**Exercise requirements:**
From the first line of the records below through the line containing "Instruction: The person", copy everything exactly and nothing more.

**** Records for the task ****

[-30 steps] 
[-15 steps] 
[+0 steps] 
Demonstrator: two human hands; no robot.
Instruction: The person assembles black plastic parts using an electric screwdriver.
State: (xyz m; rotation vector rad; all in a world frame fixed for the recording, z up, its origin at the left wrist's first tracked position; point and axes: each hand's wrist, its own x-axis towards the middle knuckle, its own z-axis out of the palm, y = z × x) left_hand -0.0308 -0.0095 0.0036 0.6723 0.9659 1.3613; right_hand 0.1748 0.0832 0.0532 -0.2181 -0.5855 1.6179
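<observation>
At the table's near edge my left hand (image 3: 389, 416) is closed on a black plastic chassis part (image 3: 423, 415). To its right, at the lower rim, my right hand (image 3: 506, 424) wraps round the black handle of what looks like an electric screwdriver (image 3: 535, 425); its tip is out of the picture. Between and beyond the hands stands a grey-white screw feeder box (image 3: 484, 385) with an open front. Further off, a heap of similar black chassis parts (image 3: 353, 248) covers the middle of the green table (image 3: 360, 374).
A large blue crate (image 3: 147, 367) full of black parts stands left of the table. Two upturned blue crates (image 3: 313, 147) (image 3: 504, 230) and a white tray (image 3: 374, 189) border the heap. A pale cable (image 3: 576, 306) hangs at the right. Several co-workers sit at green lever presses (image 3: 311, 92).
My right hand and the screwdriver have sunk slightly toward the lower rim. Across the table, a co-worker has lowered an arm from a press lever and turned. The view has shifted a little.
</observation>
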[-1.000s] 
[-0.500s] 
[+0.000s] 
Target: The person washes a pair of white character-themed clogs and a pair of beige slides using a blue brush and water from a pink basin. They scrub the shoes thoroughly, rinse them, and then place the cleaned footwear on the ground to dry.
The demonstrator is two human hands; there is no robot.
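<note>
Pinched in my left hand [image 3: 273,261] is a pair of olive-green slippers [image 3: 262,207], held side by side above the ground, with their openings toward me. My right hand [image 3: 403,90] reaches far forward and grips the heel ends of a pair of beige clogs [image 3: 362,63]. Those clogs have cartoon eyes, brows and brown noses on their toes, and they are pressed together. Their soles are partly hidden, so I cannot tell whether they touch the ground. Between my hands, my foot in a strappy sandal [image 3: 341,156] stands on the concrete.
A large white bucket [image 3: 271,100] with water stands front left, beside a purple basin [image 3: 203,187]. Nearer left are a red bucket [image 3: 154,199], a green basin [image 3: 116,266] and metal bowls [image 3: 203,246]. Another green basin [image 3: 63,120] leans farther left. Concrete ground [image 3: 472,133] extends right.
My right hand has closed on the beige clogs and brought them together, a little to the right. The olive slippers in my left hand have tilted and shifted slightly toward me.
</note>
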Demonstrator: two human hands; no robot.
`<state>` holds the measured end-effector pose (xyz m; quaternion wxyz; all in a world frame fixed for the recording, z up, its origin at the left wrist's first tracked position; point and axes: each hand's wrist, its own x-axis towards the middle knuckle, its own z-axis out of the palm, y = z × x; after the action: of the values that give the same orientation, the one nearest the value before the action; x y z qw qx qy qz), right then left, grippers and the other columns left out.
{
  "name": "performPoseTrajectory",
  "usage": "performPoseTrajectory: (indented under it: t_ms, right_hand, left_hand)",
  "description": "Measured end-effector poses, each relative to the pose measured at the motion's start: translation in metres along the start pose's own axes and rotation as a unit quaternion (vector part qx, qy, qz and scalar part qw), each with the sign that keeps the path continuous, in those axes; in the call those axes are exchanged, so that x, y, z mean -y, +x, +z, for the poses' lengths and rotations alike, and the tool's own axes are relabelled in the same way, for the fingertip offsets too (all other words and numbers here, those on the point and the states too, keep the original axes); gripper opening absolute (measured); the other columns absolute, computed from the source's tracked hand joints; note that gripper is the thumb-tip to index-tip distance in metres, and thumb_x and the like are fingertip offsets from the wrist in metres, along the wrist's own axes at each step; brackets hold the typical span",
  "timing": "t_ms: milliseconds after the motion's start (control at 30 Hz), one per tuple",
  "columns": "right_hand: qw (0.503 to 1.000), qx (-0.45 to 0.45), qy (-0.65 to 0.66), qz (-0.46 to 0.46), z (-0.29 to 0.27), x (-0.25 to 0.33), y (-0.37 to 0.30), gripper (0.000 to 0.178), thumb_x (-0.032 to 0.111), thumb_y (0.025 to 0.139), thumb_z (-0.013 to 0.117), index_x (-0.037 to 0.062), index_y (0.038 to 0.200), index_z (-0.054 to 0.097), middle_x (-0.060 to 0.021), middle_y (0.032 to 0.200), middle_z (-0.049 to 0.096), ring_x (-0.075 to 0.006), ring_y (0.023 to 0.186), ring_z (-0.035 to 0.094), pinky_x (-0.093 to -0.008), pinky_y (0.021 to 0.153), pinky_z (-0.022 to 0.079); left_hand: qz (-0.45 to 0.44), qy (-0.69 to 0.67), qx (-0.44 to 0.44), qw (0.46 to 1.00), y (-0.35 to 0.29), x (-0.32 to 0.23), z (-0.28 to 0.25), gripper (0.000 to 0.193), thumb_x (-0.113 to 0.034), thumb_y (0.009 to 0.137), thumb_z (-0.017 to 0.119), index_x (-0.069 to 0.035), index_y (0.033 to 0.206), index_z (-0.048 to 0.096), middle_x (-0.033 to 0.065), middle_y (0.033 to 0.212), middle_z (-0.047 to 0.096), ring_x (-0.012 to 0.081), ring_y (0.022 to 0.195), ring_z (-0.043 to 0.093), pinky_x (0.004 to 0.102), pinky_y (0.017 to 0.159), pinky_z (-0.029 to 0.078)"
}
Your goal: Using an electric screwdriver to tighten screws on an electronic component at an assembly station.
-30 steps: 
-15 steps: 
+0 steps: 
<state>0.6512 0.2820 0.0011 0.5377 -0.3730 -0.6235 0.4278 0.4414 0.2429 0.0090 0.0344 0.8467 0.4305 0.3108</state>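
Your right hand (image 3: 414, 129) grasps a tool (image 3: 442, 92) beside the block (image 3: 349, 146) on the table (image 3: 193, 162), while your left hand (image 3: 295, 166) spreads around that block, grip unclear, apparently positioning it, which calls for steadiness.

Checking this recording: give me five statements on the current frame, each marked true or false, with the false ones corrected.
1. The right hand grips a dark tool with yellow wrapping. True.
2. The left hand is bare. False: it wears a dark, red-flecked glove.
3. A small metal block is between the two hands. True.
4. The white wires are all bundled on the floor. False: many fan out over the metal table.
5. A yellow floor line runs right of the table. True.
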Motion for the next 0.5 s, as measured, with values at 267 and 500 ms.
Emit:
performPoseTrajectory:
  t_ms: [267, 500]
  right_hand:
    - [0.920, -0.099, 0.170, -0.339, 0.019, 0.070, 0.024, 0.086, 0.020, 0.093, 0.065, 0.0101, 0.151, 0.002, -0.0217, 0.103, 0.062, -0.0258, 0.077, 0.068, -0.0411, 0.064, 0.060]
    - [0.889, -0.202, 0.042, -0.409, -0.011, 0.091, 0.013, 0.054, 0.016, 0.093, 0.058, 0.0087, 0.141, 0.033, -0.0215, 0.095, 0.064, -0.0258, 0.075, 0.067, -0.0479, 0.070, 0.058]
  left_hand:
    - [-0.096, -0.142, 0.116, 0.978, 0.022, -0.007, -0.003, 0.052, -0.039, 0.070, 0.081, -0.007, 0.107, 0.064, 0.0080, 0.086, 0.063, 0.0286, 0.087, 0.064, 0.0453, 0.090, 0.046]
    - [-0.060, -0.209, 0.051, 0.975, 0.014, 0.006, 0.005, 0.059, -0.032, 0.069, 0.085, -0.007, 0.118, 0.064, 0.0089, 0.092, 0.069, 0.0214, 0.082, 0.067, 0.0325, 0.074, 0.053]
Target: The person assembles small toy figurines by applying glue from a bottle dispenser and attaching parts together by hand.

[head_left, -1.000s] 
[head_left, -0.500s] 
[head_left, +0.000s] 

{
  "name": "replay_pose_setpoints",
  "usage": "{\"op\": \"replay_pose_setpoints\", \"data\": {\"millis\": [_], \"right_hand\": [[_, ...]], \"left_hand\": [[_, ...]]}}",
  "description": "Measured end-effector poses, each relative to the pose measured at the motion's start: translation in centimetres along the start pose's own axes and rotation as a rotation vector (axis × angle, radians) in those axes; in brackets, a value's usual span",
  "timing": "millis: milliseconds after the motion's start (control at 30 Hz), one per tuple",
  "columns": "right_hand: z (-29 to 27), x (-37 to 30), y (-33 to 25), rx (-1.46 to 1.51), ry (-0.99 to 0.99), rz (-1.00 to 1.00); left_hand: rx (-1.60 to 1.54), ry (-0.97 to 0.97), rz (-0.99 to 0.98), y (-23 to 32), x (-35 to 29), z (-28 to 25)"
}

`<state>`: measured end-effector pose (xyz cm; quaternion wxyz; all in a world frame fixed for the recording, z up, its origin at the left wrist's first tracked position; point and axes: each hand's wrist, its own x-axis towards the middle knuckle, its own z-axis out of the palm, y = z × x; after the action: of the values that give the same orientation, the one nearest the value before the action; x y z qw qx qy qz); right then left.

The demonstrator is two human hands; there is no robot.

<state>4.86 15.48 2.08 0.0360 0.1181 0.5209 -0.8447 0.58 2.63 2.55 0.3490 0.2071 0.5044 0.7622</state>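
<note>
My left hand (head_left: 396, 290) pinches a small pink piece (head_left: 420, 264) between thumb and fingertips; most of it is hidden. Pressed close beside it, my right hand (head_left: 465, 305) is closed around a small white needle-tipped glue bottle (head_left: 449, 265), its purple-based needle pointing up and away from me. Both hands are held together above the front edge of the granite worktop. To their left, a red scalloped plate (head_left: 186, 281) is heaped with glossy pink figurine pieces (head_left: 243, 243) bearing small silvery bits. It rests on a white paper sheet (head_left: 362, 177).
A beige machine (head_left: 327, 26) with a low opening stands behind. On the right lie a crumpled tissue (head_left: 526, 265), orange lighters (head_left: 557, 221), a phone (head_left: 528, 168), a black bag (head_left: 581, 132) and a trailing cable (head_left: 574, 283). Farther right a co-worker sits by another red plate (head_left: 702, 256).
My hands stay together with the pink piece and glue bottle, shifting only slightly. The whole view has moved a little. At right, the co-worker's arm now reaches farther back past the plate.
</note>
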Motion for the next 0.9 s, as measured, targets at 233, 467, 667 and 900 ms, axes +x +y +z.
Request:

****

**Answer section:**
[-30 steps] 
[-15 steps] 
[+0 steps] 
Demonstrator: two human hands; no robot.
Instruction: The person assembles black plastic parts using an electric screwdriver.

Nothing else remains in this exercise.